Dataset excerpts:
——

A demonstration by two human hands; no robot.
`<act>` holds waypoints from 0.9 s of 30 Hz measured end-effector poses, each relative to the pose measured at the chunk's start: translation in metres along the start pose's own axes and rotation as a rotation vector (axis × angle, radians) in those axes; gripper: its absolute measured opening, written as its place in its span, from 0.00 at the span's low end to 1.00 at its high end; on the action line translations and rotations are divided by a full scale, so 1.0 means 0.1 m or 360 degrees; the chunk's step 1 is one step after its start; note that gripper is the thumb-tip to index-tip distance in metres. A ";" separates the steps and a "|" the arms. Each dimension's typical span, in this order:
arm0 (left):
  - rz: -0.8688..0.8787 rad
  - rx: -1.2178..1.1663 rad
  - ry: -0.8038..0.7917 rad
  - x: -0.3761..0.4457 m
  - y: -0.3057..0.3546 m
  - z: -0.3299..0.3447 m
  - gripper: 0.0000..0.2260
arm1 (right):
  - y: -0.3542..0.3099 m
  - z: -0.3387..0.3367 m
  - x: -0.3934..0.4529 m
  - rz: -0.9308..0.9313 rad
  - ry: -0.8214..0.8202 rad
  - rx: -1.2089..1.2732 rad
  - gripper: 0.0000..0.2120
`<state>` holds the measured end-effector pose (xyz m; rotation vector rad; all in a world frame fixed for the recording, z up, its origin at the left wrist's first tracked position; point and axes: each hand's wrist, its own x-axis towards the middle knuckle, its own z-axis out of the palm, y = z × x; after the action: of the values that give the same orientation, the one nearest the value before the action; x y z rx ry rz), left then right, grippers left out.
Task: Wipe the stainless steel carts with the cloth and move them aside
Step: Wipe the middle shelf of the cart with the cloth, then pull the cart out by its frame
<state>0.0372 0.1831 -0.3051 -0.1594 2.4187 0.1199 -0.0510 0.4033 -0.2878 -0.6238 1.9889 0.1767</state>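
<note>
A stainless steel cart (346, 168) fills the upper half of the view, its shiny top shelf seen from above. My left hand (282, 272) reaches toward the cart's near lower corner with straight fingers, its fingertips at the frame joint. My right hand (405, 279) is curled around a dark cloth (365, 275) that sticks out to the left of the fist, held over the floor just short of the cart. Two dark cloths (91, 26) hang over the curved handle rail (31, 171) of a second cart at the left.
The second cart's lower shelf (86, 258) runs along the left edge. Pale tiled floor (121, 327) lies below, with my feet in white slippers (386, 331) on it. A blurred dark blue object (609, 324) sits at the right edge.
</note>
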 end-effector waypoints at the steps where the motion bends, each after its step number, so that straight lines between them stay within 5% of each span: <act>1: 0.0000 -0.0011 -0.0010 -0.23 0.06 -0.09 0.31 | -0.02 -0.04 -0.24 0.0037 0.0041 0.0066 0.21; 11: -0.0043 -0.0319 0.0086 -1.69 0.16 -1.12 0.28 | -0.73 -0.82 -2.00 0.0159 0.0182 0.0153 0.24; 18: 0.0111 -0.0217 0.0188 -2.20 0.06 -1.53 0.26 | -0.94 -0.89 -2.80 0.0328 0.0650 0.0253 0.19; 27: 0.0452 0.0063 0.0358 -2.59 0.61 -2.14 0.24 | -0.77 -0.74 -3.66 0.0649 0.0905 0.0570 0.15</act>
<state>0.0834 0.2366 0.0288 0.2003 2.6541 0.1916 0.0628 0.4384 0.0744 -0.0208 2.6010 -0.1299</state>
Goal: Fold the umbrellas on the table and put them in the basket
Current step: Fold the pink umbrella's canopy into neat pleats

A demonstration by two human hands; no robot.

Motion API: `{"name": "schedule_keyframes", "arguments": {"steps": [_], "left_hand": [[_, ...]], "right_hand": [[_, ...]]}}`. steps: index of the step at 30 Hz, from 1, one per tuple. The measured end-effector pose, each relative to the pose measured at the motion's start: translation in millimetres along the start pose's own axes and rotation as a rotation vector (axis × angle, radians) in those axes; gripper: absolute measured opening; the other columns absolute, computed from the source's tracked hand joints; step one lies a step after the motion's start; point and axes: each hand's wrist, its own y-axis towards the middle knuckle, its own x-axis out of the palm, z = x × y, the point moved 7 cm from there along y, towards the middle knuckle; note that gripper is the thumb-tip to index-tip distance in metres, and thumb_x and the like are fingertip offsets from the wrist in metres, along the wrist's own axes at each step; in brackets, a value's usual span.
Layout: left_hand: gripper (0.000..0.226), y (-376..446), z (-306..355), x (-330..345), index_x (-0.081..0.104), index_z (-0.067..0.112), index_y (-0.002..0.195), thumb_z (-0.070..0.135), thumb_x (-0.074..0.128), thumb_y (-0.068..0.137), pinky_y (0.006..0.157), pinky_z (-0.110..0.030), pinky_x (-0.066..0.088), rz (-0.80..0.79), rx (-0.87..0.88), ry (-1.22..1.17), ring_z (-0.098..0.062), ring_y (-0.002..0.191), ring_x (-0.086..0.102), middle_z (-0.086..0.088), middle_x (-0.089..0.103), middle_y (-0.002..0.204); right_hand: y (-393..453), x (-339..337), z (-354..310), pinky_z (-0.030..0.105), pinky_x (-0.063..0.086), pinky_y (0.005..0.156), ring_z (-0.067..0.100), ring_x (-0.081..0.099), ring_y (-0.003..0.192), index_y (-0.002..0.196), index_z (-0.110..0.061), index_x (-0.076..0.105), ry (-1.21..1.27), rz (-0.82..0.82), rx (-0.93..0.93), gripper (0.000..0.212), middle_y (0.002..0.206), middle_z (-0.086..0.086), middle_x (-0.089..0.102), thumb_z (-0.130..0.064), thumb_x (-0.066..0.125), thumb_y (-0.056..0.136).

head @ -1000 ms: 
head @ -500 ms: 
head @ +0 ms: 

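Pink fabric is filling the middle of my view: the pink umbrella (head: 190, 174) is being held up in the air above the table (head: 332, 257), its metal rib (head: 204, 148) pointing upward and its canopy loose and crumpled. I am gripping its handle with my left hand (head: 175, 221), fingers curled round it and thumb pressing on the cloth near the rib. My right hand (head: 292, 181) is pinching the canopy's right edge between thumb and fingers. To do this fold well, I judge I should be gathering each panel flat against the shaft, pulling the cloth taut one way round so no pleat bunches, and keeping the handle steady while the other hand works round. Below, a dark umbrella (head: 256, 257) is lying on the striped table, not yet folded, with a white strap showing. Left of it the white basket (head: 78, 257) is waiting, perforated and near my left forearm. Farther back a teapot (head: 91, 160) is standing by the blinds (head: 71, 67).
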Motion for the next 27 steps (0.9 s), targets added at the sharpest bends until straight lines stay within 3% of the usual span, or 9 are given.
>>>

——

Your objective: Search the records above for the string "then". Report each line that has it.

Exercise answer:
`<state>` holds the measured end-effector pose (xyz m; rotation vector rad; all in a world frame fixed for the recording, z up, its origin at the left wrist's first tracked position; point and axes: each hand's wrist, its own x-axis towards the middle knuckle, its own z-axis out of the palm, y = z × x; after the action: of the values that give the same orientation, the one nearest the value before the action; x y z rx ry rz), left then right, grippers left out.
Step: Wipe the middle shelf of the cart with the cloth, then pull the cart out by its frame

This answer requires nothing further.